HCN News & Notes

Amherst ’Canes Help People Living with Cancer

AMHERST — Amherst Regional High School students, known as the Hurricanes — or the ’Canes for short — have again whipped up support for an important cause: helping people with cancer in the local community.

Members of the Future Business Leaders of America (FBLA), an after-school organization at the high school, recently donated $5,000 from the sale of their ’Canes for the Cure T-shirts to the Cancer Care Fund at Cooley Dickinson Hospital, which brings its total contributions to $13,000.

This most recent check ceremony marked the sixth year of the ’Canes for the Cure project. Since it began, “FBLA has given three checks to the Cancer Care Fund, each in two-year increments — $3,000 in 2011 and $5,000 in 2013,” said James Kirwan, a former FBLA member who lost his mother to cancer when he was a teenager.
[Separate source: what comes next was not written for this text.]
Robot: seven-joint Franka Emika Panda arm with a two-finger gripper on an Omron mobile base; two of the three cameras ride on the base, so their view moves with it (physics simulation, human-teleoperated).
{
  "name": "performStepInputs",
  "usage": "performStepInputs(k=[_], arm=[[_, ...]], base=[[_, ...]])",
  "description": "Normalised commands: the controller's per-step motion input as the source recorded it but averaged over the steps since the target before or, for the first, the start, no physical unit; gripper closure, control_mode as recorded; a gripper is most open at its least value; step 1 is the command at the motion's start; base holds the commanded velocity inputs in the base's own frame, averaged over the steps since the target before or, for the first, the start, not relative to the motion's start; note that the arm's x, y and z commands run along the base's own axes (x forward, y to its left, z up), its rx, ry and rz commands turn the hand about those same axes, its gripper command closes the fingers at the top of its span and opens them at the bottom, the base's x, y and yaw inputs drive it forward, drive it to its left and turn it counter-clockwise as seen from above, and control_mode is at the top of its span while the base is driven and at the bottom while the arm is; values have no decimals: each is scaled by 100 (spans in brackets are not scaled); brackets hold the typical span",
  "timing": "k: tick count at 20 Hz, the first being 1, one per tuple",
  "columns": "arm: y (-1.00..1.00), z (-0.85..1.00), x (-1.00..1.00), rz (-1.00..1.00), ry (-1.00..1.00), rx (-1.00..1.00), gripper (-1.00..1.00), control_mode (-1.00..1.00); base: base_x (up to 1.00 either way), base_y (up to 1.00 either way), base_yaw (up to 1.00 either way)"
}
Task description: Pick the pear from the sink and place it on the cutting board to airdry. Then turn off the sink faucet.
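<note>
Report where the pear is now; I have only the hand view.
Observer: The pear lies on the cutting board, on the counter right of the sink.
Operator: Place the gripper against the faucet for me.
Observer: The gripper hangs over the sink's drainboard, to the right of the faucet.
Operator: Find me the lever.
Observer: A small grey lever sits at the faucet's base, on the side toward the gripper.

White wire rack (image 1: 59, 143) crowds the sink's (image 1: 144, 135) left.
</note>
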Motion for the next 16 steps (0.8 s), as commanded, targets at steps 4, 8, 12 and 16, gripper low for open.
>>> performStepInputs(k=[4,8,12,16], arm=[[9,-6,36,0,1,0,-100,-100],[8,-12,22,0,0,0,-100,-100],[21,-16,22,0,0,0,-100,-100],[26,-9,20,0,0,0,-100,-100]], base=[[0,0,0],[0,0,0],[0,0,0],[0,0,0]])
The initiative began in 2010 when FBLA President Anshuyl Dhanker and other members were looking for a way to give back to the community and to occupy the club during the winter months.

Students earn funds by selling ’Canes for the Cure T-shirts, which are paid for through local business partnerships and varsity basketball games. In its first year, Kirwan recalls, the club received $100 sponsorships from nine local businesses. “With this money, FBLA was able to donate all proceeds from the sale of the T-shirts to the Cooley Dickinson Cancer Care Fund.”

Added Georgia Moore, CDH’s director of leadership gifts, “the funds benefit the Cancer Care Fund, which directly support people living with cancer and their families.”

Amherst Regional High School Principal Mark Jackson said he and the school administration are very proud of the students. “Year in and year out, they make a difference in the world.”

Each year, ’Canes for the Cure has grown. In 2013, FBLA sold 250 T-shirts and had 25 business partners serve as $100 sponsors.

“The fund-raiser showed us that every person, even a ninth-grader, can make a difference,” Kirwan said.

John Page, president of Future Business Leaders of America, added that “FBLA is so proud that we can be a small part of all the amazing work that is being done at Cooley Dickinson. Several of our students have had family members affected by cancer, and to them, our efforts are all the more meaningful.”